Actually I now see the fundamental problem with my suggestion in comment #41: you need to do something with the object pointed to by the data argument of g_thread_new(), and you cannot if you do not know what it is. So use std::function, as you suggest.
I suppose I ought to add for completeness that, as I am sure you know, you can get around the g_thread_new() problem using type erasure, which is almost certainly what std::thread does if handing off to pthread_create(), and what std::function does internally, viz: struct Eraser { virtual void exec() = 0; // not const so we can execute mutable lambdas }; template <class F> class Wrapper: public Eraser { public: void exec() {func();} template <class Arg> Wrapper(Arg&& arg): func(std::forward<Arg>(arg)) {} private: F func; }; template <class F> Eraser* make_eraser(F&& func) {return new Wrapper<F>{std::forward<F>(func)};} Glib::Threads::Thread::create() can then call make_eraser() and pass the return value to g_thread_new()'s data argument. g_thread_new()'s thread function can then call static_cast<Eraser*>(data)->exec(). This will save one allocation and one level of indirection compared with using std::function to do the type erasure for you, and is probably not worth the effort. E&OE on the example code: it is based on some of my own classes but not copy-and-pasted, so may contain typos.

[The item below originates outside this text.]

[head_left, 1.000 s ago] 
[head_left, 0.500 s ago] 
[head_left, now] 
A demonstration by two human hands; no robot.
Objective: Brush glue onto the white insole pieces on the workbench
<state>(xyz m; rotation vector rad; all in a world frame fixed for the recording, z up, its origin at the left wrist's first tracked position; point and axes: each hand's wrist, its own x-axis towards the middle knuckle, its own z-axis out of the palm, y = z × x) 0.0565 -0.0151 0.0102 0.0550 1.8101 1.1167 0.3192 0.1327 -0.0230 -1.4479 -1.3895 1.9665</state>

I have pushed your new chapter to the gtkmm tutorial with the changes we agreed on. http://git.gnome.org/browse/gtkmm-documentation/commit/?id=3ba65250fb2313ba2662b55f0e23b136ee73c0ff The second sentence in comment 39 (If you have commit access I should make them) made me believe that you wanted to do the changes yourself. Perhaps I misunderstood. When I add static Thread* create(const std::function<void()>& func, const std::string& name = std::string()); normal calls to Glib::Threads::Thread::create() become ambiguous. This method must probably have a different name.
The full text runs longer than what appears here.